### Task statement
Print the data exactly as it appears, keeping every word.
***** Supplied data *****
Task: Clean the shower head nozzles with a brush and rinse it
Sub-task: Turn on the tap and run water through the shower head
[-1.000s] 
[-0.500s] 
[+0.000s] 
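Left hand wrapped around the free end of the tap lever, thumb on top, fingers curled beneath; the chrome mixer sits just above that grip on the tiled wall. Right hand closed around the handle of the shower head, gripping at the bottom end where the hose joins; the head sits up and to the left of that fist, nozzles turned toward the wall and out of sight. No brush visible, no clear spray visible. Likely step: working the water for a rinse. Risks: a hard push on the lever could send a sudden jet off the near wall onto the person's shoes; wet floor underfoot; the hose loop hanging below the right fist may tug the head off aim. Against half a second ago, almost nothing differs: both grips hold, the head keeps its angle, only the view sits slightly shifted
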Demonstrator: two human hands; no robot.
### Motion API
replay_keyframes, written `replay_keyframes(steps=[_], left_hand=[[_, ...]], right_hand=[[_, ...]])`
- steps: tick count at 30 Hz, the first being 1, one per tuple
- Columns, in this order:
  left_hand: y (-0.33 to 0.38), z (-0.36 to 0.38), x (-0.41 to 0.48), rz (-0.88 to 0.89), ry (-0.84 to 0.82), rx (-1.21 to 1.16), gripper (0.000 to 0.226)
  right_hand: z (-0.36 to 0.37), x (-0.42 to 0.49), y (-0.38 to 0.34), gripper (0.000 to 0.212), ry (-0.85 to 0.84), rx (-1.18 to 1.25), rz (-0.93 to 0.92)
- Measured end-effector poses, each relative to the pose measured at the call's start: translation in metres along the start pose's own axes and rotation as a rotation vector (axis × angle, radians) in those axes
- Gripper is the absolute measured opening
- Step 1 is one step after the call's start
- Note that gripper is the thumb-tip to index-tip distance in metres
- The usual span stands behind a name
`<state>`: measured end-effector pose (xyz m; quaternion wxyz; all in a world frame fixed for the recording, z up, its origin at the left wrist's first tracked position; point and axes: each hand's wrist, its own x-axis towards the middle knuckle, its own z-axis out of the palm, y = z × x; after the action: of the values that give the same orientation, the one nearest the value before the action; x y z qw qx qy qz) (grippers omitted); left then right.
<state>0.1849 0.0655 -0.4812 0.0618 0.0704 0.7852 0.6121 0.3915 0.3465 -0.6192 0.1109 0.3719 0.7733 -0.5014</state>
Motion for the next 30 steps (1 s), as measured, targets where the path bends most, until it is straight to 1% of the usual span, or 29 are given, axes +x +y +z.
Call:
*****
### Task answer
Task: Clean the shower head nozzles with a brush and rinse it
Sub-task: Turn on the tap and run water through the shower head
[-1.000s] 
[-0.500s] 
[+0.000s] 
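Left hand wrapped around the free end of the tap lever, thumb on top, fingers curled beneath; the chrome mixer sits just above that grip on the tiled wall. Right hand closed around the handle of the shower head, gripping at the bottom end where the hose joins; the head sits up and to the left of that fist, nozzles turned toward the wall and out of sight. No brush visible, no clear spray visible. Likely step: working the water for a rinse. Risks: a hard push on the lever could send a sudden jet off the near wall onto the person's shoes; wet floor underfoot; the hose loop hanging below the right fist may tug the head off aim. Against half a second ago, almost nothing differs: both grips hold, the head keeps its angle, only the view sits slightly shifted
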Demonstrator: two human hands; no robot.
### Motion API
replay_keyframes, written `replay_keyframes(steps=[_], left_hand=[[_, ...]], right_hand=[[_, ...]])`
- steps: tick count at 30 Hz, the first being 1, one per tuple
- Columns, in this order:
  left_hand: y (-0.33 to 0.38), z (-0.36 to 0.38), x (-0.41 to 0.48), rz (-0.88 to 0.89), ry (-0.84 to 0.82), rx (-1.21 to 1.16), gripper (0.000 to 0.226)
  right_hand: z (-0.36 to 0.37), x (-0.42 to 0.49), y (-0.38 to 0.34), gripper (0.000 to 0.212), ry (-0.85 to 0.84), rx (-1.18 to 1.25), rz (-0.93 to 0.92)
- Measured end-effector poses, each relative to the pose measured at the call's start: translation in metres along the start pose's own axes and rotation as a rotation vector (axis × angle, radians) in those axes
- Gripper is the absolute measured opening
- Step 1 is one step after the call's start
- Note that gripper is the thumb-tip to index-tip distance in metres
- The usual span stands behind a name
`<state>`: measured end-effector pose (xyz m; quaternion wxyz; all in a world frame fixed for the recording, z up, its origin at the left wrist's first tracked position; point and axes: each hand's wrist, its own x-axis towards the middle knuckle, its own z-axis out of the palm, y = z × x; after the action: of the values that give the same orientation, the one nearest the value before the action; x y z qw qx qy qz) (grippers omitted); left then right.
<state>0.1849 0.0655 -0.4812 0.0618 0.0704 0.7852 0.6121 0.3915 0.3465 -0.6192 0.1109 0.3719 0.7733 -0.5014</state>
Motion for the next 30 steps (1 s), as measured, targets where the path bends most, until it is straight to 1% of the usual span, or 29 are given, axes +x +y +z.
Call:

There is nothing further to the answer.